Ephraim King Wilson II (December 22, 1821February 24, 1891) the son of Ephraim King Wilson, was a Congressional Representative and a Senator from Maryland.

Biography
Ephraim King Wilson II was born in Snow Hill, Maryland, and attended Union Academy at Snow Hill and Washington Academy in Princess Anne, Maryland. He graduated from Jefferson College in 1840 and taught school for six years.  He studied law and was admitted to the bar in 1848 and began a practice in Snow Hill.

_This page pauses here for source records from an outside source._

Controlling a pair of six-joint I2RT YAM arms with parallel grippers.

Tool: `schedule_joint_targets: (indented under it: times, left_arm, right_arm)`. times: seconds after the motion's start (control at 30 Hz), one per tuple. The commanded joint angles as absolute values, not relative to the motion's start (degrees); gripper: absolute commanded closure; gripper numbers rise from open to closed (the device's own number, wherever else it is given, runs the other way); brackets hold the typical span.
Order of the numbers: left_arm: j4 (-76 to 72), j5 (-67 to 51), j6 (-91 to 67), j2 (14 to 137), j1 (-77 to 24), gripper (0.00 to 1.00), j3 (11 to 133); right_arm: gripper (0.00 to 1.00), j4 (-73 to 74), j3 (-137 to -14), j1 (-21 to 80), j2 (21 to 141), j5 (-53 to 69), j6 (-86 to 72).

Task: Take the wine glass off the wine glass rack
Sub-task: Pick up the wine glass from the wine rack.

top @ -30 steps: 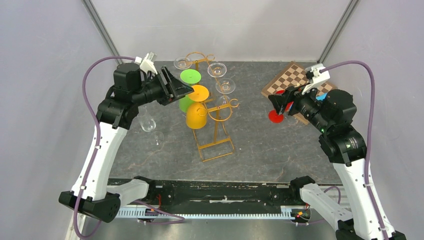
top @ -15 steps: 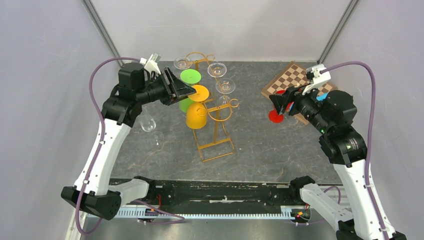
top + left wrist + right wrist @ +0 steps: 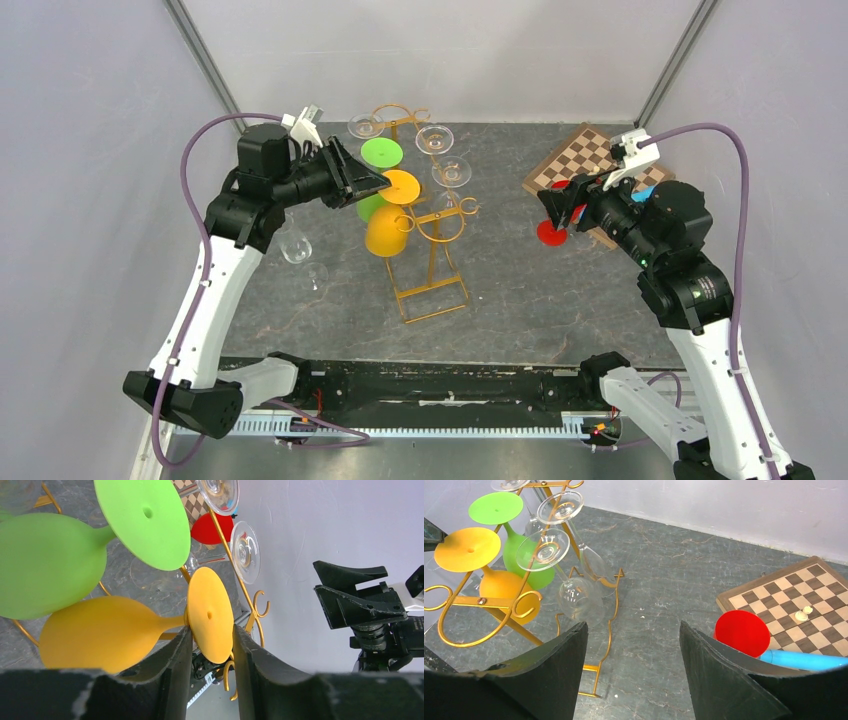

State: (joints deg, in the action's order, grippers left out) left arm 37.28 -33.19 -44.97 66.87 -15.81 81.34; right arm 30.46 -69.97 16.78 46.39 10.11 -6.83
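The gold wine glass rack (image 3: pixel 432 268) stands mid-table with several glasses hanging upside down from it. An orange wine glass (image 3: pixel 386 232) hangs on its left side, foot (image 3: pixel 210 605) uppermost. My left gripper (image 3: pixel 384 183) has that foot disc between its fingers (image 3: pixel 170 670), one pad against the stem joint and the other against the rim, shut on it. The orange bowl (image 3: pixel 100 630) swings slightly leftward. Over on the right, by the chessboard, my right gripper (image 3: pixel 553 205) hangs open and empty (image 3: pixel 633 625), facing the rack (image 3: pixel 499 601).
A green wine glass (image 3: pixel 380 153) hangs right behind the orange one. Clear glasses (image 3: pixel 452 172) hang on the rack's right side. Another clear glass (image 3: pixel 298 250) lies on the table at left. A chessboard (image 3: pixel 585 160), a red glass (image 3: pixel 742 632) and a blue item (image 3: pixel 804 660) sit at right.
My left gripper has advanced onto the orange glass's foot and narrowed around it. The orange bowl has tipped a little to the left. The right arm has stayed still.
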Motion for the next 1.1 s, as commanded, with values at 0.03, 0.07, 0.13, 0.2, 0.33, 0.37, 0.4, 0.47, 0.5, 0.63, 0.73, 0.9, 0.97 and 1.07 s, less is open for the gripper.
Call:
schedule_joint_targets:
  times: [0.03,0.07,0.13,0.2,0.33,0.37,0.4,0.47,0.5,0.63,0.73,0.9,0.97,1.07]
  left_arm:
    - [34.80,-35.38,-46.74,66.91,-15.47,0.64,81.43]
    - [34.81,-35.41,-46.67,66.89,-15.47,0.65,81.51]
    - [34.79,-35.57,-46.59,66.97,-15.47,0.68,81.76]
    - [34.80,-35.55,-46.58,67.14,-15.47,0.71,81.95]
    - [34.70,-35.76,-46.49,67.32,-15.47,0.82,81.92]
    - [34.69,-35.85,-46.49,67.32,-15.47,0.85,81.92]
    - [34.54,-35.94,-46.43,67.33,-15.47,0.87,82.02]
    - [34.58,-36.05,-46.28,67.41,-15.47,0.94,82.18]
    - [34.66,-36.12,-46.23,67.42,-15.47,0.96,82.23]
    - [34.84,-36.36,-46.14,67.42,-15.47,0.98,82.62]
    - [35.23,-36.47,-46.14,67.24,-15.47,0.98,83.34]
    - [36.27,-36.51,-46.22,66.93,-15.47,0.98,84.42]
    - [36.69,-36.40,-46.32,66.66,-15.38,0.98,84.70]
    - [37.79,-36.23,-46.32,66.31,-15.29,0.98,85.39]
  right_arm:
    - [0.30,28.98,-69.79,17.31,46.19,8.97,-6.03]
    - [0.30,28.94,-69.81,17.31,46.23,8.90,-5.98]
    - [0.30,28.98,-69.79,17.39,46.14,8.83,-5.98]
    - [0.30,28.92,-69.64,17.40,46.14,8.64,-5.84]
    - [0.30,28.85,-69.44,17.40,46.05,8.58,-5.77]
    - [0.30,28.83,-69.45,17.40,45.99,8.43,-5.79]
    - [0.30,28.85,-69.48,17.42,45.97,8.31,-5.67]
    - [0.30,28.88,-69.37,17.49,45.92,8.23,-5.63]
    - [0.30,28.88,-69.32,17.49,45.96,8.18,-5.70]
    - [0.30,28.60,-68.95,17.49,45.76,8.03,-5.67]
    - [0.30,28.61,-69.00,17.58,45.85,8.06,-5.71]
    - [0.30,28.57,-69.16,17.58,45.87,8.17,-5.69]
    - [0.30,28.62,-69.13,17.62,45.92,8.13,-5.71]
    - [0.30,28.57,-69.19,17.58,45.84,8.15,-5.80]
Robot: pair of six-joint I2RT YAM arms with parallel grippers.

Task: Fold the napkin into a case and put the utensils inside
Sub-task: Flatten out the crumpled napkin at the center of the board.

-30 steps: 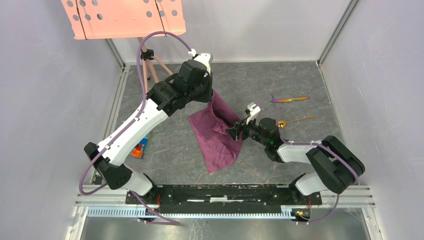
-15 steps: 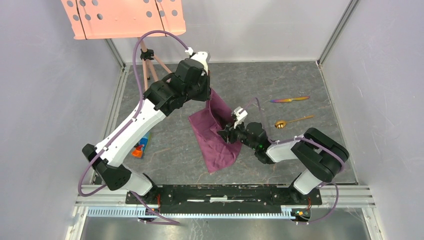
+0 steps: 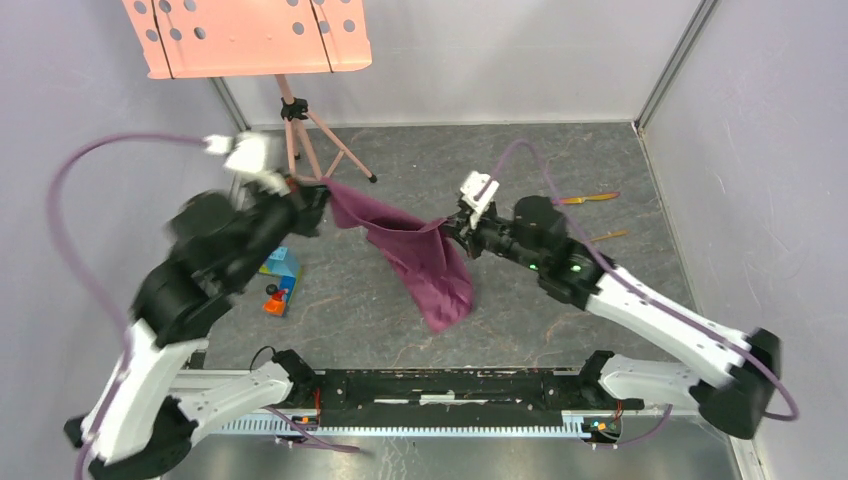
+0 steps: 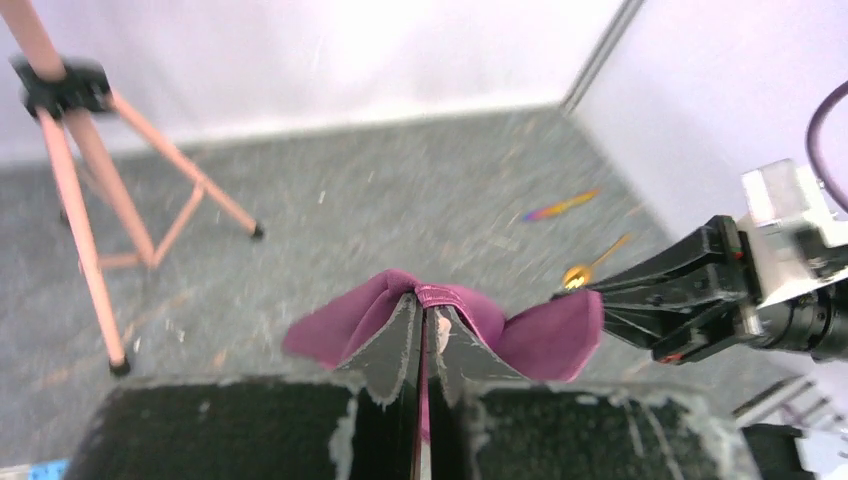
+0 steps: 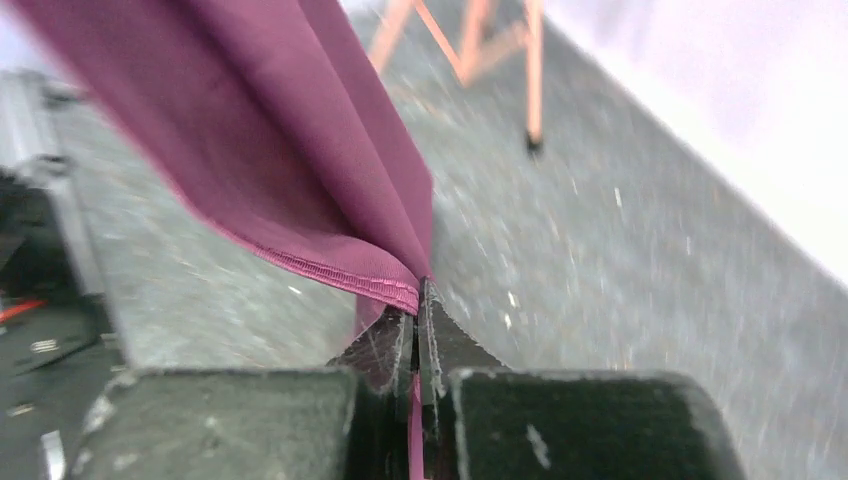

He was a member of the State House of Delegates in 1847 and presidential elector on the Democratic ticket in 1852.  Because of ill health he abandoned his law practice in 1867 and retired to his farm. In 1868 he was the examiner and treasurer of the school board of Worcester County, Maryland and was elected as a Democrat to the Forty-third Congress from Maryland's 1st congressional district of Maryland in 1873.  He declined to be a candidate for re-nomination in 1874.  He was a judge of the first judicial circuit of Maryland from 1878 to 1884 and elected as a Democrat in 1884 to the United States Senate, serving from March 4, 1885 until his death in Washington on February 24, 1891.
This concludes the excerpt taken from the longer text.